Inscrire le secret bancaire dans la Constitution est inutile et contre-productif. Tant l’initiative que son contre-projet seraient un retour en arrière désastreux pour la place financière suisse.

Robert Cramer à propos des débats au Conseil des Etats sur le secret bancaire

Les Verts rejettent le contre-projet direct à l’initiative populaire « Oui à la protection de la sphère privée ». A leurs yeux, il est inutile d’inscrire la protection de la « sphère privée financière » dans la Constitution, car la sphère privée des contribuables honnêtes est déjà suffisamment protégée par le secret de fonction et le secret fiscal.

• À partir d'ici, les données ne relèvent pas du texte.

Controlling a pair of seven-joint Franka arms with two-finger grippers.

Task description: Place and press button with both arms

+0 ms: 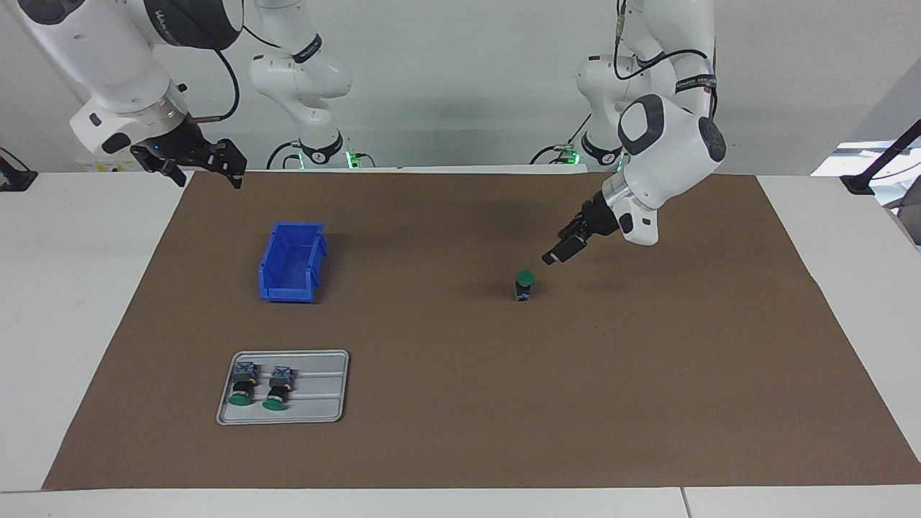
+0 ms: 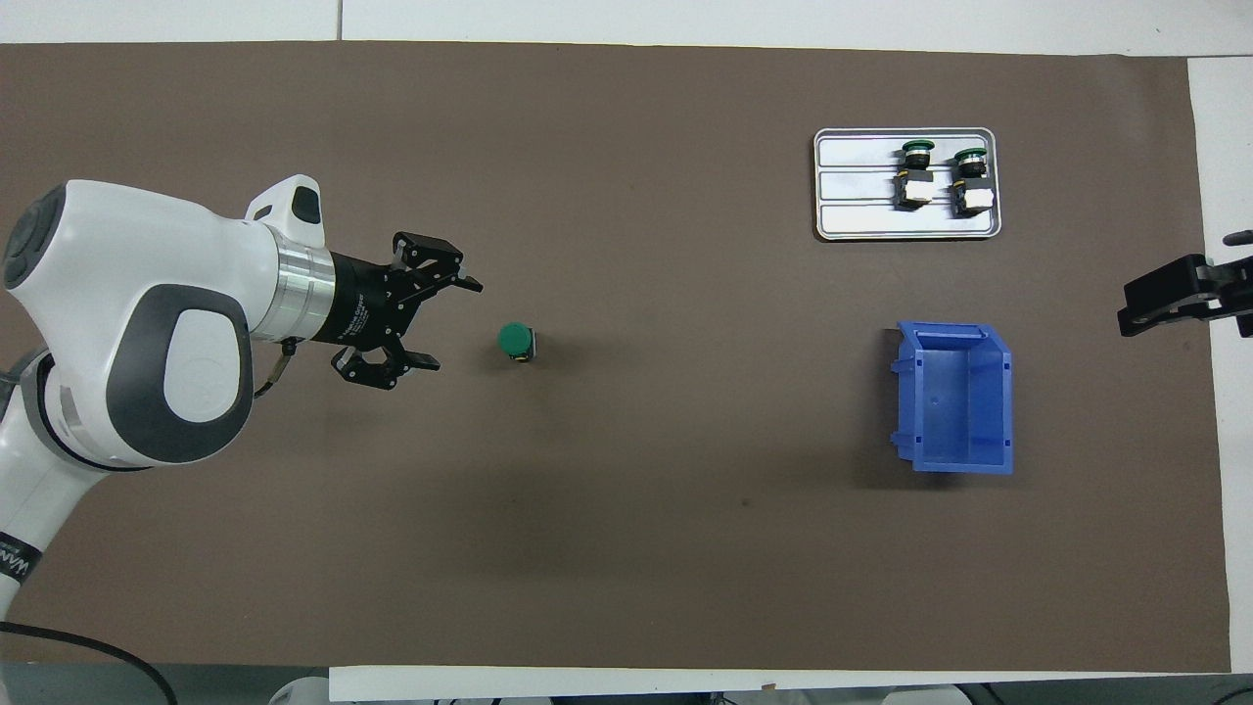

De plus, le contre-projet, tout comme l’initiative, aurait toute une série de conséquences indésirables : ce projet contredit la stratégie de l’argent propre de la Confédération, menace la réputation de la place financière suisse et empêche les prochaines révisions du droit pénal fiscal ou de l’impôt anticipé.

Tant l’initiative que le contre-projet vont à contre-courant des évolutions au niveau international : depuis des années, l’OCDE et l’UE mettent tout en œuvre pour instaurer des normes internationales, telles que l’échange automatique d’informations fiscales, afin de lutter contre la fraude fiscale et le blanchiment d’argent sale.

La nouvelle disposition constitutionnelle donnerait de plus l’impression que les autorités minimisent les infractions fiscales peu graves et négligent leur poursuite pénale. Cependant, les contribuables honnêtes doivent être sûrs que les autorités fiscales exigent que tous les contribuables remplissent leurs obligations et qu’elles disposent des instruments pour le faire. Faute de quoi, la moralité fiscale va en pâtir, les infractions fiscales augmenter et les recettes fiscales diminuer.